• TASK GOAL: The lines from the top of the material below through the line containing "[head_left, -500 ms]" are to be printed exactly, with pictures omitted.

• GIVEN RECORDS:
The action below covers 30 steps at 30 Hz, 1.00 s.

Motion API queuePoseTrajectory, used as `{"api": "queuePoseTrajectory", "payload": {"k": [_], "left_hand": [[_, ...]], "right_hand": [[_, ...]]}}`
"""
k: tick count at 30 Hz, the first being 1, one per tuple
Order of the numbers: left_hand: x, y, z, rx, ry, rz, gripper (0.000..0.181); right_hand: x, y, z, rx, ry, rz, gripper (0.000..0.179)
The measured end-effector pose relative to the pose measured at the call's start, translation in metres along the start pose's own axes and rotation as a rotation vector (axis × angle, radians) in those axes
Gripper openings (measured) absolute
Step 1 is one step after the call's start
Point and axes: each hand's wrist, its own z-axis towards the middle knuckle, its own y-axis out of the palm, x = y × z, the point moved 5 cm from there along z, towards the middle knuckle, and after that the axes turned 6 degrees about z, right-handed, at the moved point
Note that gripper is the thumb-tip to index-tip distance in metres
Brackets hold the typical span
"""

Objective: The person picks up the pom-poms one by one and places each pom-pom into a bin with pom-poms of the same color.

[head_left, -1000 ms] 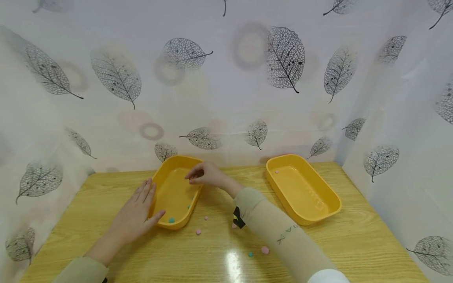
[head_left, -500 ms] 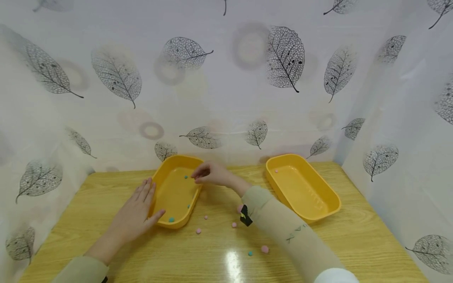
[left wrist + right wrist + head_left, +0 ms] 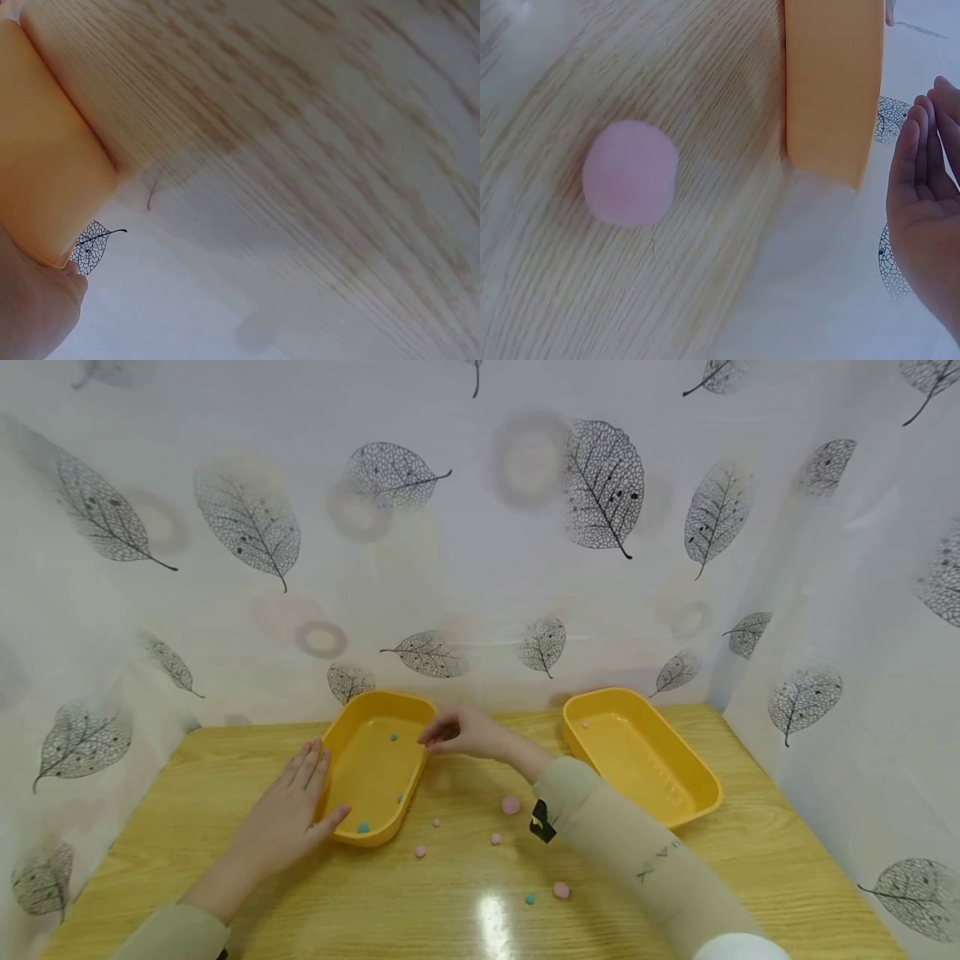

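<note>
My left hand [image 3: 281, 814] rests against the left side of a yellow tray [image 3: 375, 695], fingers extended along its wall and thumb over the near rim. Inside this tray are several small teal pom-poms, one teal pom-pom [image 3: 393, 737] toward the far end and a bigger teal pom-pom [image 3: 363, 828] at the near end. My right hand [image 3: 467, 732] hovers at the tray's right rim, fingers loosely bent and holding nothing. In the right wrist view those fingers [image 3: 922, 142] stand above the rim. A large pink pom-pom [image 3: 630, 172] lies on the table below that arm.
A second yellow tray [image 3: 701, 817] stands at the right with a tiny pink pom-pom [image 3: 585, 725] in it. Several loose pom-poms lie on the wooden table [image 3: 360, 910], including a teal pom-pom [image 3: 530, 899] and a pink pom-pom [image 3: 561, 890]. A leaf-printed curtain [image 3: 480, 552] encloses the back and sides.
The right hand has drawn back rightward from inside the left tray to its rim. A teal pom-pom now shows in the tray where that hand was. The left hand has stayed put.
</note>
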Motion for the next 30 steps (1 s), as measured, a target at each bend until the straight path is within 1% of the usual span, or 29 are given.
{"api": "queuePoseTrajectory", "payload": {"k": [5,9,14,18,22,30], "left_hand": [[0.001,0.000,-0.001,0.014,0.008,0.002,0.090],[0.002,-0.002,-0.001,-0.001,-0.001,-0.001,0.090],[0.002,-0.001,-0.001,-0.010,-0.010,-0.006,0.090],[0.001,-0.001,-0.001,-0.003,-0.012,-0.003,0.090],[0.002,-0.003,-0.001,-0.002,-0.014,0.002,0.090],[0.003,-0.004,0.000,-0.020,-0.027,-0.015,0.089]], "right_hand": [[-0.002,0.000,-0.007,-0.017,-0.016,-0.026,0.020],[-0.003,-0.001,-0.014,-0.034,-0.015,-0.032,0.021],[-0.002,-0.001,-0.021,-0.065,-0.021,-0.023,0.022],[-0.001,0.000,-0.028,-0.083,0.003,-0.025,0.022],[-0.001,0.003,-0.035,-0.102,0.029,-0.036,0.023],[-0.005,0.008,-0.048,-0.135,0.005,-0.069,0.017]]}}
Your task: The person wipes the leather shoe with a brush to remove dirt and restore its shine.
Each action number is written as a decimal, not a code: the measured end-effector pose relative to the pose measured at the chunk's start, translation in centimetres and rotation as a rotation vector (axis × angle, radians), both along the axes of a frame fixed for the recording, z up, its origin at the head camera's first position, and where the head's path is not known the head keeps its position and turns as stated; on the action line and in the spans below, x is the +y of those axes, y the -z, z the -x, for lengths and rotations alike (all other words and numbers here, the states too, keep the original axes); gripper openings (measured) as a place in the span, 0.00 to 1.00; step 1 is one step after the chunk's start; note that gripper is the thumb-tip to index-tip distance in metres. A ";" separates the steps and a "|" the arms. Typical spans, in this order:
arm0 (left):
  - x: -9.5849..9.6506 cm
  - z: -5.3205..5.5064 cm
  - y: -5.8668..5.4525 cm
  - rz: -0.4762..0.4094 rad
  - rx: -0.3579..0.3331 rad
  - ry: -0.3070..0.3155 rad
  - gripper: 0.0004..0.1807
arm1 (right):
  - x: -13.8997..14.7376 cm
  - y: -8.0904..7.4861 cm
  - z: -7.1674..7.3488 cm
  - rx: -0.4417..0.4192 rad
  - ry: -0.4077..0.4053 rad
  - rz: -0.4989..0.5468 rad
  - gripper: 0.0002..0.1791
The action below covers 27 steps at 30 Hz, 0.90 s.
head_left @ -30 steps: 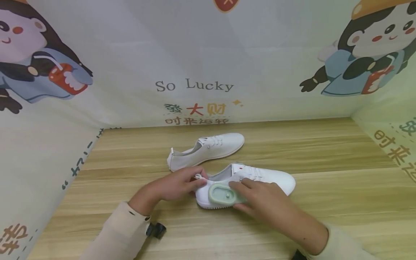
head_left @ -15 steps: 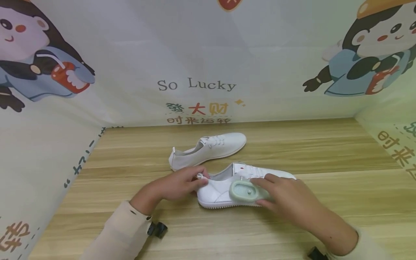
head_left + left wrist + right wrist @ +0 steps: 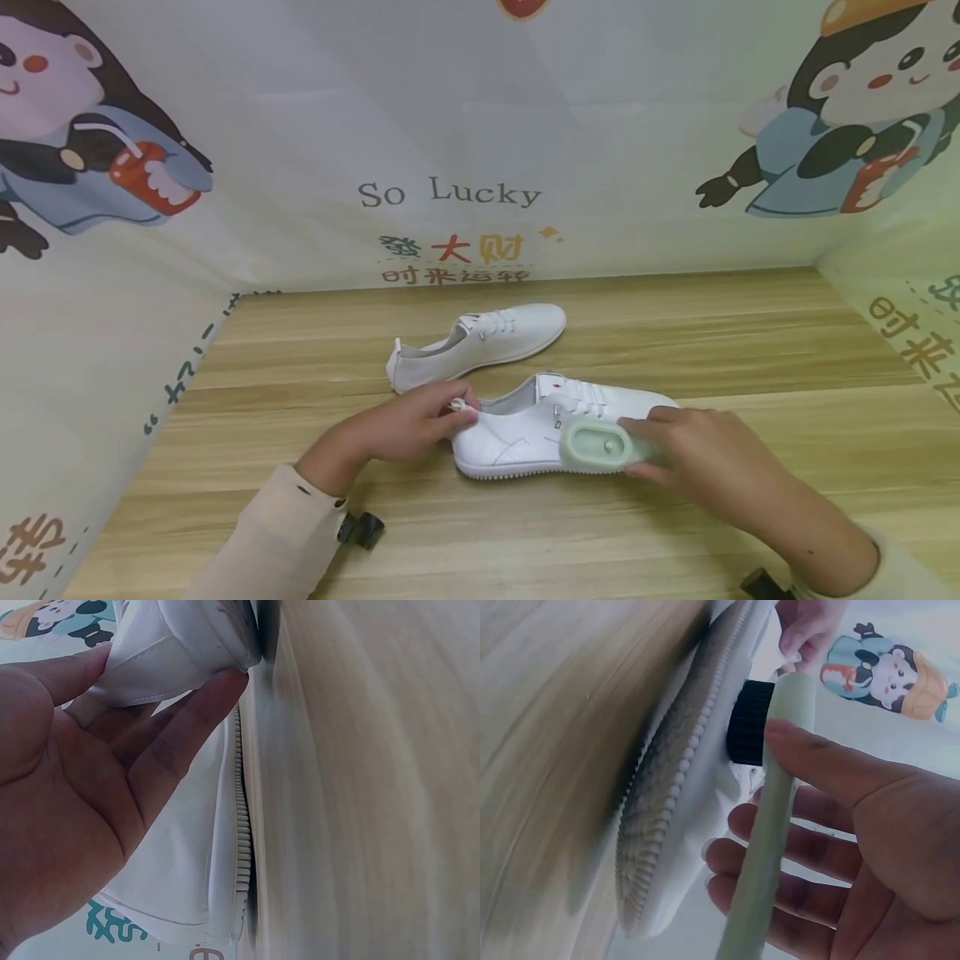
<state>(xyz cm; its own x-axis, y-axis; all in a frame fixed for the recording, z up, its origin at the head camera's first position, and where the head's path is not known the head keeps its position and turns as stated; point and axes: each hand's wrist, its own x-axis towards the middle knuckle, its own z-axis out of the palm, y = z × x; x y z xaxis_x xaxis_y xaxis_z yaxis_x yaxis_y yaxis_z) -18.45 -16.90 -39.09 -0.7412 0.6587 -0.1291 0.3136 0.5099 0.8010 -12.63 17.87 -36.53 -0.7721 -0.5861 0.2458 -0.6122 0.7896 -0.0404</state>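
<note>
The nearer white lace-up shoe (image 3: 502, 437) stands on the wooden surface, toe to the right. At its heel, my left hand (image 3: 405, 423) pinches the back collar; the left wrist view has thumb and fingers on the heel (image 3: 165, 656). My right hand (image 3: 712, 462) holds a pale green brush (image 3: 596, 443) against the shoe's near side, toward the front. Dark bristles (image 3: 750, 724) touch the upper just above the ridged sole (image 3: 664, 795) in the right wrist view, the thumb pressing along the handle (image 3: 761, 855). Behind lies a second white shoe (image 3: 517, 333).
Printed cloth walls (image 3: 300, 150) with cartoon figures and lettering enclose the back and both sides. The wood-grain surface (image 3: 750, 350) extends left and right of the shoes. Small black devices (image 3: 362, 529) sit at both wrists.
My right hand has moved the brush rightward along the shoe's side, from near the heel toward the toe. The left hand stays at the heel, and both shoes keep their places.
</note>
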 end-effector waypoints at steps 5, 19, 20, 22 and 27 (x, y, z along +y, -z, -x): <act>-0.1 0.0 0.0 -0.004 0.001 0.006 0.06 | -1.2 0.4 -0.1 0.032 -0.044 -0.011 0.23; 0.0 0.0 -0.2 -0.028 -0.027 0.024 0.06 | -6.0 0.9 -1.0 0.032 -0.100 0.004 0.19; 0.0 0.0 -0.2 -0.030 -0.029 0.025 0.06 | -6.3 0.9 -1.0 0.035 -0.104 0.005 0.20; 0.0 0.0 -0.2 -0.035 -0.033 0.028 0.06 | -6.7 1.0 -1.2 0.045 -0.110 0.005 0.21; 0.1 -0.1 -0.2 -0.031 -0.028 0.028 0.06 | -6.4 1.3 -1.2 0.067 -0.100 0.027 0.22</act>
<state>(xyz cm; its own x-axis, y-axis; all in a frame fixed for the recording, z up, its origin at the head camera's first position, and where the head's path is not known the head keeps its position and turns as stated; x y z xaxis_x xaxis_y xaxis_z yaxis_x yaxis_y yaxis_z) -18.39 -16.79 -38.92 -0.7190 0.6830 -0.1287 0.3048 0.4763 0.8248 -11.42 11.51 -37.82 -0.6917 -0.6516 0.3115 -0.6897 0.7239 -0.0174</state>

• EXERCISE RESULT:
The action below covers 30 steps at 30 Hz, 1.00 s.

Motion API queuePoseTrajectory, used as `{"api": "queuePoseTrajectory", "payload": {"k": [_], "left_hand": [[_, ...]], "right_hand": [[_, ...]]}}`
"""
k: tick count at 30 Hz, the first being 1, one per tuple
Order of the numbers: left_hand: x, y, z, rx, ry, rz, gripper (0.000..0.181); right_hand: x, y, z, rx, ry, rz, gripper (0.000..0.179)
The measured end-effector pose relative to the pose measured at the call's start, translation in metres along the start pose's own axes and rotation as a rotation vector (axis × angle, radians) in those axes
Gripper openings (measured) absolute
Step 1 is one step after the call's start
Point and axes: each hand's wrist, its own z-axis towards the middle knuckle, its own y-axis out of the palm, x = y × z, the point moved 5 cm from there along z, towards the middle knuckle, and after that the axes turned 6 degrees about z, right-handed, at the moved point
Note that gripper is the thumb-tip to index-tip distance in metres
Brackets hold the typical span
"""

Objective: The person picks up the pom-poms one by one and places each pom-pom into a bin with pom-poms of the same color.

[head_left, -1000 ms] 
[head_left, -500 ms] 

The exercise requires no further answer.